## The data
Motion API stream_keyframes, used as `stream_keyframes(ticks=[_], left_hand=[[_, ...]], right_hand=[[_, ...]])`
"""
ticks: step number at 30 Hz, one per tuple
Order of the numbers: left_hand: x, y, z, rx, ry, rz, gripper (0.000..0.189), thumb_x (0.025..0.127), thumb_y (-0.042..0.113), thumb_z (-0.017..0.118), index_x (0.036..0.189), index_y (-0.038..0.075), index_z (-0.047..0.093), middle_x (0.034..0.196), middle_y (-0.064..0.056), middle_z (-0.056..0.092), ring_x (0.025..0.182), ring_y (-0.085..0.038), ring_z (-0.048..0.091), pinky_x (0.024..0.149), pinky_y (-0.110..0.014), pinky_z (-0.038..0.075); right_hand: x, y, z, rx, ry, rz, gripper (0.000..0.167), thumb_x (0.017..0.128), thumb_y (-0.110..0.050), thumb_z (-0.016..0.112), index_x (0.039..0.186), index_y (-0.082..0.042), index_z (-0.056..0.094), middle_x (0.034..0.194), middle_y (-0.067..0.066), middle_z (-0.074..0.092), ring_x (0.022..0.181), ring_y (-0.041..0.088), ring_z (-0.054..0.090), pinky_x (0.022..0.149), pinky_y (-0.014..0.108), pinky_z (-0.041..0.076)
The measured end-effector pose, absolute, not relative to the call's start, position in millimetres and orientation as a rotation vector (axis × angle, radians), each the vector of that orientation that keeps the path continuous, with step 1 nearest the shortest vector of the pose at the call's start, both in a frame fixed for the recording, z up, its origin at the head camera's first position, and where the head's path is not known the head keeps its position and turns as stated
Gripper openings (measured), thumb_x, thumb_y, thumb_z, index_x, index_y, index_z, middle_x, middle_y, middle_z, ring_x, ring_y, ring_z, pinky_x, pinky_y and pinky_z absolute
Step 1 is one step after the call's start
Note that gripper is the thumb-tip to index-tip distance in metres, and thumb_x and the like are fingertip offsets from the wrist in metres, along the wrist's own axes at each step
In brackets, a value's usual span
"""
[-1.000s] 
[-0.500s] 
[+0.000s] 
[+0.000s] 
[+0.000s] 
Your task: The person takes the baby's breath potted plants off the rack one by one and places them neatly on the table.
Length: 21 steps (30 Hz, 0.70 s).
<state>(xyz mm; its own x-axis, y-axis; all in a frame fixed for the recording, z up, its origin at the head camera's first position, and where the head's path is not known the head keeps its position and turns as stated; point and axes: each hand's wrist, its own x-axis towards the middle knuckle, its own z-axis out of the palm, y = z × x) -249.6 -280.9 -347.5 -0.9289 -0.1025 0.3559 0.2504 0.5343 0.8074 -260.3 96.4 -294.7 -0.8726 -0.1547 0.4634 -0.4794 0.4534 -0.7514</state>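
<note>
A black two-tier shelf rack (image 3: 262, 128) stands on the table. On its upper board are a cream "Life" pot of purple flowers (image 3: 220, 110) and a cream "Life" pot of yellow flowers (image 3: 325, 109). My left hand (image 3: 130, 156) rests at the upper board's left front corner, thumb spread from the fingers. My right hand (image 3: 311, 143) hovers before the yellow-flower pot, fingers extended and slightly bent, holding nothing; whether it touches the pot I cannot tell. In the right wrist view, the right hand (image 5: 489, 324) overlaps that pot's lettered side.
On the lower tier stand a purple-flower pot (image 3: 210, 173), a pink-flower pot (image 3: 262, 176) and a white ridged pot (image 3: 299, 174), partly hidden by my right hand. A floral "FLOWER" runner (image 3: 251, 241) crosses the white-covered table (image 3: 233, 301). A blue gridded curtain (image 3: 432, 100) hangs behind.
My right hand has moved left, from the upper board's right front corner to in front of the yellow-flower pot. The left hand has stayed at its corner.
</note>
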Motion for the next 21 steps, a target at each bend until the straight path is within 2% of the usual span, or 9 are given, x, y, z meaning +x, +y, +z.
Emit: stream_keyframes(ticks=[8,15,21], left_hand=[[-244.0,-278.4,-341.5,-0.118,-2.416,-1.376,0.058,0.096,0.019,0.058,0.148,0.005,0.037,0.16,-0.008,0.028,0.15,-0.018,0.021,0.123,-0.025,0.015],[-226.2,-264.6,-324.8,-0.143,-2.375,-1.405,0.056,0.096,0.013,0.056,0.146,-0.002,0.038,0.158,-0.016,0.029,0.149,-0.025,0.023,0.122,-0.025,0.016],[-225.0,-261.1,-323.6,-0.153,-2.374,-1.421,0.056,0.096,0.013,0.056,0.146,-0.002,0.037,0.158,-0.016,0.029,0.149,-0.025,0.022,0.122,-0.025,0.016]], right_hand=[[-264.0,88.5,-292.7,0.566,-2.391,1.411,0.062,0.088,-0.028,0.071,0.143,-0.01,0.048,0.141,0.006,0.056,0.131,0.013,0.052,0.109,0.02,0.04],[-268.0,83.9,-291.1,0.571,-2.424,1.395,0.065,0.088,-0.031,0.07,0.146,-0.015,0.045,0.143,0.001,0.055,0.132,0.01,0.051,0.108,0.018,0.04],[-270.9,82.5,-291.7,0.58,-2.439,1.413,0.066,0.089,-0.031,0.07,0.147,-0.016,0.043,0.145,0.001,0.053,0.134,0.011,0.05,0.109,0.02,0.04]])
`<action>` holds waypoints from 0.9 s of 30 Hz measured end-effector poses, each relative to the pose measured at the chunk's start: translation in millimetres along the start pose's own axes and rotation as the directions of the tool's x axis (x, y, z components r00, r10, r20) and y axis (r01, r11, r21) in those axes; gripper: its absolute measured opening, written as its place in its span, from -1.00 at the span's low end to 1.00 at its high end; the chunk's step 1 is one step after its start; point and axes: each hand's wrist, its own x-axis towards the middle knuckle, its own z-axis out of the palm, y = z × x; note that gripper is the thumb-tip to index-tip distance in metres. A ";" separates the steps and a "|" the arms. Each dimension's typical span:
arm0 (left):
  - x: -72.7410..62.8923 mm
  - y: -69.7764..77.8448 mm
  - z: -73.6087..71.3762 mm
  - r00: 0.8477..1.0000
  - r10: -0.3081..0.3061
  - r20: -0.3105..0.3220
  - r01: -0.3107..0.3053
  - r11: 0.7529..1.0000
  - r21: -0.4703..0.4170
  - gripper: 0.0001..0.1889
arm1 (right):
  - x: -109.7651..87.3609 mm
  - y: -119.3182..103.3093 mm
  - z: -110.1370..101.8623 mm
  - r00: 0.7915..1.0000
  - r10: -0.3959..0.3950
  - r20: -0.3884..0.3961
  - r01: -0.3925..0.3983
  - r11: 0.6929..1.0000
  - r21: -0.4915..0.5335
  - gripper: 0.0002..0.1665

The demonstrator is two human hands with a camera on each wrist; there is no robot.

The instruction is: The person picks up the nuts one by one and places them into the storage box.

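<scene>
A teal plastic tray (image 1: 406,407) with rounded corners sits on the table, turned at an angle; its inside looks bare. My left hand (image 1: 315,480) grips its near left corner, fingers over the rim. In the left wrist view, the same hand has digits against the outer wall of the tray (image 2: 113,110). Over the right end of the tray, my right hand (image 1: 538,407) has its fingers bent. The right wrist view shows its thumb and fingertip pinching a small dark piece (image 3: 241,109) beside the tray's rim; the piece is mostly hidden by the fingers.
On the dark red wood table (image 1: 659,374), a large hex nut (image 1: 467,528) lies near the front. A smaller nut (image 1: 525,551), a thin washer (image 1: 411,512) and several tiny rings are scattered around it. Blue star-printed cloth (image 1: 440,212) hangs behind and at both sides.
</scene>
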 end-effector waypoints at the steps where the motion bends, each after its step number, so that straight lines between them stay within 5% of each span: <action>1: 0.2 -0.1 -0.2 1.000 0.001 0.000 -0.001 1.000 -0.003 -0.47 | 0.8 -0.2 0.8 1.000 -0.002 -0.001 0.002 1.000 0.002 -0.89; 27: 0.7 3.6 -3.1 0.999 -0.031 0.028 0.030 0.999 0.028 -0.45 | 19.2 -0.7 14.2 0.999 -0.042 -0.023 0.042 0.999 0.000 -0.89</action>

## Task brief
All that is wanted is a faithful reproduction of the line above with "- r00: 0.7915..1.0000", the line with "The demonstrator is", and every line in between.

## Your response
  - r00: 0.7915..1.0000
  - r10: -0.3959..0.3950
  - r20: -0.3884..0.3961
  - r01: -0.3925..0.3983
  - r11: 0.6929..1.0000
  - r21: -0.4915..0.5335
  - gripper: 0.0002..0.1665

The demonstrator is two human hands with a camera on each wrist; there is no robot.

This output is complete, so the exercise is closed.